■ **Directions for this task**
Each line of the data below that carries the word "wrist" needs to be copied.

+++ Data extract

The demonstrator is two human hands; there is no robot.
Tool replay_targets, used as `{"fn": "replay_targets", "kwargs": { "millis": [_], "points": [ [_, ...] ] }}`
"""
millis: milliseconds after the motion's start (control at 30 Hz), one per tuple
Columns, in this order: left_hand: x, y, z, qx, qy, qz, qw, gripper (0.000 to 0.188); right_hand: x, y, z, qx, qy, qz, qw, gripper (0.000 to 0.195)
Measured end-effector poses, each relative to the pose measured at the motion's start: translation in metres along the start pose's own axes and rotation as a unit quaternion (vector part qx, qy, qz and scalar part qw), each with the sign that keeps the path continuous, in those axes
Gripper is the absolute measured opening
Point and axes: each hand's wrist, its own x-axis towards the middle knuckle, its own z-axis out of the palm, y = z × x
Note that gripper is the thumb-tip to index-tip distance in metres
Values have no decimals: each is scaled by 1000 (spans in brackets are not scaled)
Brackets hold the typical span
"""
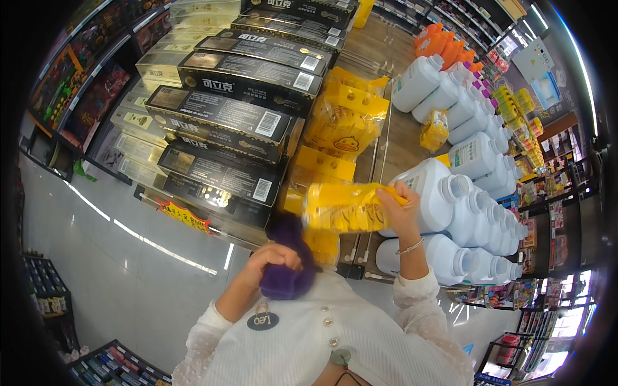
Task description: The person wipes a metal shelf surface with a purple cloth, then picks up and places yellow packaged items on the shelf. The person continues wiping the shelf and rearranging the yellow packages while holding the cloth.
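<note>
My left hand (275, 263) is closed around a bunched purple cloth (288, 280), close in front of my chest. Part of the cloth hangs beyond my fist towards the shelf edge. In my right hand (404, 208) is a yellow plastic-wrapped pack (347, 208), gripped by one end and slightly blurred. It is held above the display, just over other yellow packs (345, 128) that bear a cartoon duck. Those packs stand in a row between black toothpaste boxes (227, 169) on the left and large white bottles (427, 193) on the right.
Pale boxes (140, 125) are stacked beside the black ones. A small yellow pack (434, 130) rests against the white bottles on the wooden shelf (364, 53). Orange jugs (442, 46) stand farther back. A red and yellow price sign (183, 216) sticks out from the shelf edge above grey floor (125, 284).
</note>
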Motion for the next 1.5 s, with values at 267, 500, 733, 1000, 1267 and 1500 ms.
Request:
{"fn": "replay_targets", "kwargs": {
  "millis": [267,500,733,1000,1267,1500],
  "points": [
    [8,-2,15,21,28,-37,999,33,75,2,30,-43,141,-67,987,31],
    [27,-9,19,-51,168,-36,984,27,74,82,-4,-18,68,-23,997,63],
    [97,15,69,39,199,267,942,30,47,118,18,158,-11,101,982,96],
    [223,13,-11,819,175,307,452,46,56,112,22,-164,12,-57,985,56],
    [189,-19,-54,813,214,317,439,41,57,46,10,-413,-37,50,909,60],
    [157,-33,-75,790,219,235,521,42,149,-102,-73,-617,-182,33,765,39]
  ]
}}
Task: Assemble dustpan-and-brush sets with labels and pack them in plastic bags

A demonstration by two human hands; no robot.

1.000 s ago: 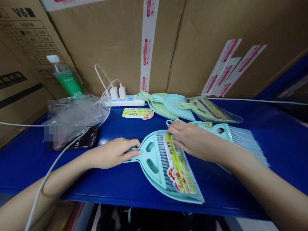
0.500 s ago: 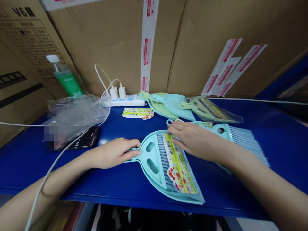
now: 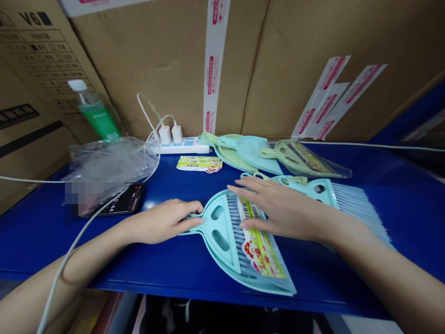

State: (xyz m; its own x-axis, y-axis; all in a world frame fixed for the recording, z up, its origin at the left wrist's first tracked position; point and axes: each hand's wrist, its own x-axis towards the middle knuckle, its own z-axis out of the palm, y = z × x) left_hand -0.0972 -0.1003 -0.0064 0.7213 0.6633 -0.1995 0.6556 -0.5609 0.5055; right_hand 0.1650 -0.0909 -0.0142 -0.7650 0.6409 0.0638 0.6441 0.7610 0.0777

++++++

■ **Exercise output**
Point and axes: each hand's wrist, its own x-axis towards the middle knuckle, its own z-axis out of the palm, y = z × x
State: (xyz m; its own x-axis, y-axis; all in a world frame fixed for the recording, z up, its origin at the left wrist's first tracked position; point and axes: each hand's wrist, its own x-axis towards the middle knuckle, its own z-axis out of the palm, y = z × x) left_hand -0.0972 -0.1003 -0.0064 0.7213 0.6633 -0.1995 0.6556 -0.5609 0.5055; right_hand 0.1650 -0.0909 -0.0142 -0.7650 0.6409 0.0638 0.6441 0.7610 0.0777

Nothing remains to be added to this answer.